• Exercise prompt: Would you please return the data below verbatim, without its pictures?

══════════════════════════════

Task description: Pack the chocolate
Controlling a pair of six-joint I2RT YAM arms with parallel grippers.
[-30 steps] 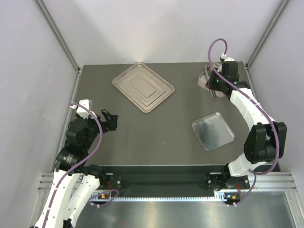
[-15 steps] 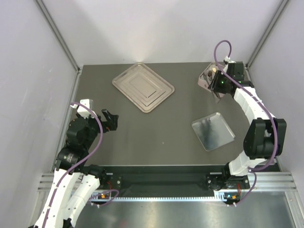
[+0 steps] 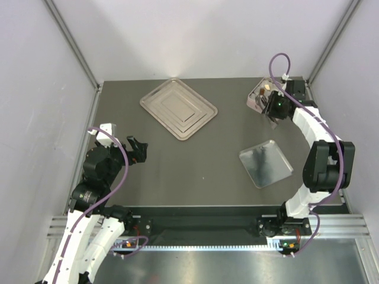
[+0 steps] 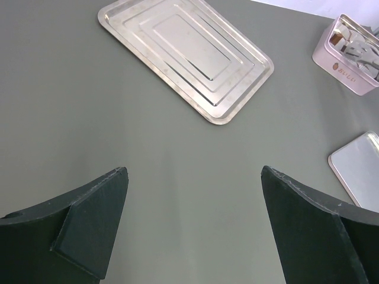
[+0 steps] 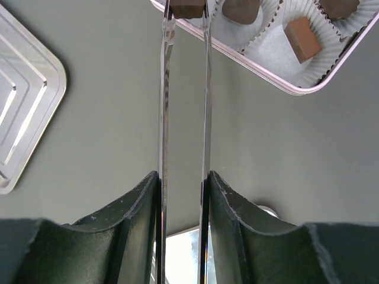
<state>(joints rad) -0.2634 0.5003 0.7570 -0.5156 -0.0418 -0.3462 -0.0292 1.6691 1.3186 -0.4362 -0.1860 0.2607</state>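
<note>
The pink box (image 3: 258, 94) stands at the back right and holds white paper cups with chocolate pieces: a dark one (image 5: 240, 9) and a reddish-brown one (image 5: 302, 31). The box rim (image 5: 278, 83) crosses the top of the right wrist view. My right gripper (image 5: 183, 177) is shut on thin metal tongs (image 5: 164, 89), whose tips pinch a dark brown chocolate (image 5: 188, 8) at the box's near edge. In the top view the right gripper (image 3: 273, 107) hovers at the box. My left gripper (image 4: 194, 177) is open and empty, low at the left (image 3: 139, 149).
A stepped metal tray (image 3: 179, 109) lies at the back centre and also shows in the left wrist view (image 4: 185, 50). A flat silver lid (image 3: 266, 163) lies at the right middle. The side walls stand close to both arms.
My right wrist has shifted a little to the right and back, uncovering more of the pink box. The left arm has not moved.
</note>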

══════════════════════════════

• Answer box:
Task description: Pack the chocolate
Controlling a pair of six-joint I2RT YAM arms with parallel grippers.
[-30 steps] 
[-15 steps] 
[+0 steps] 
[+0 steps] 
[+0 steps] 
<state>(joints rad) -0.2634 0.5003 0.7570 -0.5156 -0.0418 -0.3462 -0.0292 1.6691 1.3186 -0.4362 -0.1860 0.2607</state>
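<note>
The pink box (image 3: 258, 94) stands at the back right and holds white paper cups with chocolate pieces: a dark one (image 5: 240, 9) and a reddish-brown one (image 5: 302, 31). The box rim (image 5: 278, 83) crosses the top of the right wrist view. My right gripper (image 5: 183, 177) is shut on thin metal tongs (image 5: 164, 89), whose tips pinch a dark brown chocolate (image 5: 188, 8) at the box's near edge. In the top view the right gripper (image 3: 273, 107) hovers at the box. My left gripper (image 4: 194, 177) is open and empty, low at the left (image 3: 139, 149).
A stepped metal tray (image 3: 179, 109) lies at the back centre and also shows in the left wrist view (image 4: 185, 50). A flat silver lid (image 3: 266, 163) lies at the right middle. The side walls stand close to both arms.
My right wrist has shifted a little to the right and back, uncovering more of the pink box. The left arm has not moved.
</note>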

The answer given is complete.